- [WHAT YOU WILL DO]: Reproduce only the lines below from the line containing "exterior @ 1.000" to the line containing "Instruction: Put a", exactly as written, with both end lines kept. Omit the pictures.

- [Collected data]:
■ ■ ■ ■ ■ ■ ■
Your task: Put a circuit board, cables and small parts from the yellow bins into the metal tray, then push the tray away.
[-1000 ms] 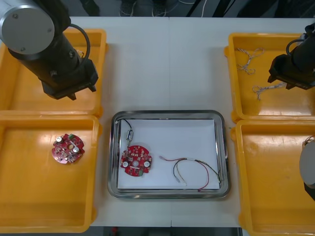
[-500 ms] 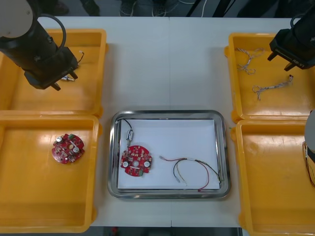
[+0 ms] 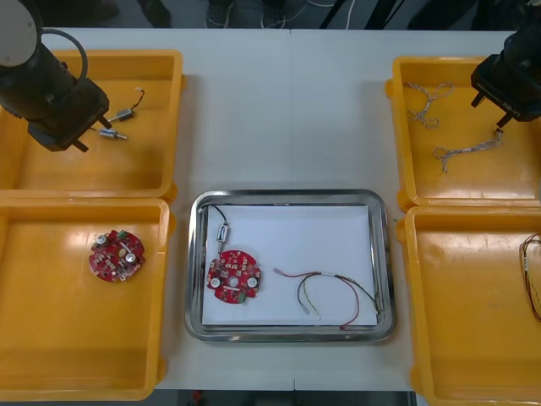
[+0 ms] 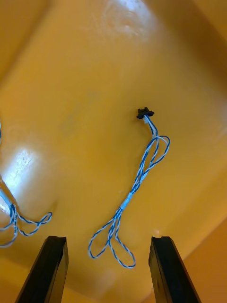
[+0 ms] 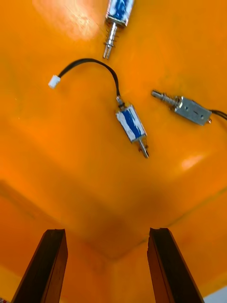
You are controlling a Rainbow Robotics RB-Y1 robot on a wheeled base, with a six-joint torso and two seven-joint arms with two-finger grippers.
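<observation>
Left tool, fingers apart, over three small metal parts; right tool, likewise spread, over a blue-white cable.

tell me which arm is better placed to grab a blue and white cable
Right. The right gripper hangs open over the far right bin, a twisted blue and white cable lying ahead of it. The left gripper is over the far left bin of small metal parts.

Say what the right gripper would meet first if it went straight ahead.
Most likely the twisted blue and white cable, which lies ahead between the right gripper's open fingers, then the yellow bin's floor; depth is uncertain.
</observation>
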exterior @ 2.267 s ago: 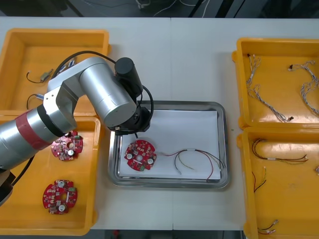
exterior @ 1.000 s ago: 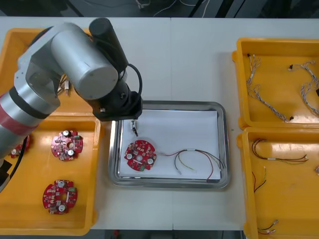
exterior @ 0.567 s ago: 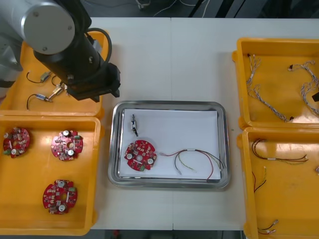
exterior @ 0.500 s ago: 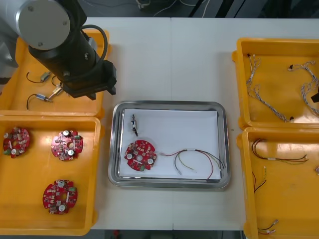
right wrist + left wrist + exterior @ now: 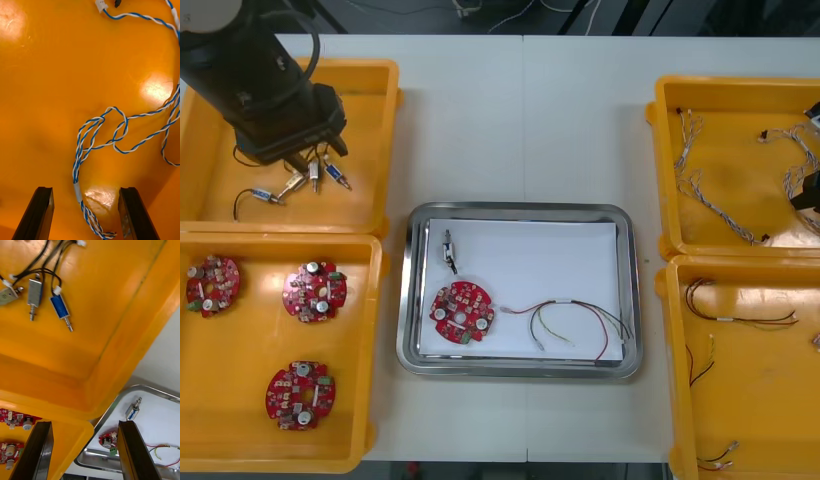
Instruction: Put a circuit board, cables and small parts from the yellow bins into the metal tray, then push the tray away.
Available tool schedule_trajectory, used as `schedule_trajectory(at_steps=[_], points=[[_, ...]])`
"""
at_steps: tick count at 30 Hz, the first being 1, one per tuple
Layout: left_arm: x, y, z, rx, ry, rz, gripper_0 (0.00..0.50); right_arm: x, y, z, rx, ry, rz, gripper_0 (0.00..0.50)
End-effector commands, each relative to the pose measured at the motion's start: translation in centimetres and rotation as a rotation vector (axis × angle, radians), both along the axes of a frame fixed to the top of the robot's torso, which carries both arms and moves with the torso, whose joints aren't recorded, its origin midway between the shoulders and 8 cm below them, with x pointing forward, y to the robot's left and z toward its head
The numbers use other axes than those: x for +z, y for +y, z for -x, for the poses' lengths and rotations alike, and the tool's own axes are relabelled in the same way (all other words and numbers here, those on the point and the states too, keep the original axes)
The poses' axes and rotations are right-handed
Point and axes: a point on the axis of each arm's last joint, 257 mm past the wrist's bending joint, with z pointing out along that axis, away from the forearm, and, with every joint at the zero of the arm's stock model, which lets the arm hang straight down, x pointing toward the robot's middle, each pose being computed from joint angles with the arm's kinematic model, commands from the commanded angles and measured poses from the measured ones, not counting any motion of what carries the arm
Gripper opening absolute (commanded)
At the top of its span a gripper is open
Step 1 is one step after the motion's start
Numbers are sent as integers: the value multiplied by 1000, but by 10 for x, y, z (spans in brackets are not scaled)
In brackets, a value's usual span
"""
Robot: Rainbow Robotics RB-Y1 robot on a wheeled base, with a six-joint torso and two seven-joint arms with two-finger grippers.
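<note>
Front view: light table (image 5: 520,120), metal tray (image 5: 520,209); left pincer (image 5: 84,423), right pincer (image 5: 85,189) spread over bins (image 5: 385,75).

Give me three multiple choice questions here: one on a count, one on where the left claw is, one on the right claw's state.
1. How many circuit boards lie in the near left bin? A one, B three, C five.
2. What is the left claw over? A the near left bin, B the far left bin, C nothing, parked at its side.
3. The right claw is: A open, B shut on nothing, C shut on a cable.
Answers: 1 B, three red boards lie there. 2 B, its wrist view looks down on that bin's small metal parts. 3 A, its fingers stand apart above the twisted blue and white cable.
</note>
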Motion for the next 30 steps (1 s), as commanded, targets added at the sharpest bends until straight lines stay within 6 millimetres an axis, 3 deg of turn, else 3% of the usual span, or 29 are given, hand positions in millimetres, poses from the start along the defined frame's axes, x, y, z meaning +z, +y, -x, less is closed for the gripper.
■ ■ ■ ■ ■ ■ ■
- [RESPONSE FOR THIS EXERCISE]:
exterior @ 1.000 s ago: 
exterior @ 0.567 s ago: 
exterior @ 0.500 s ago: 
right wrist + left wrist + exterior @ now: 
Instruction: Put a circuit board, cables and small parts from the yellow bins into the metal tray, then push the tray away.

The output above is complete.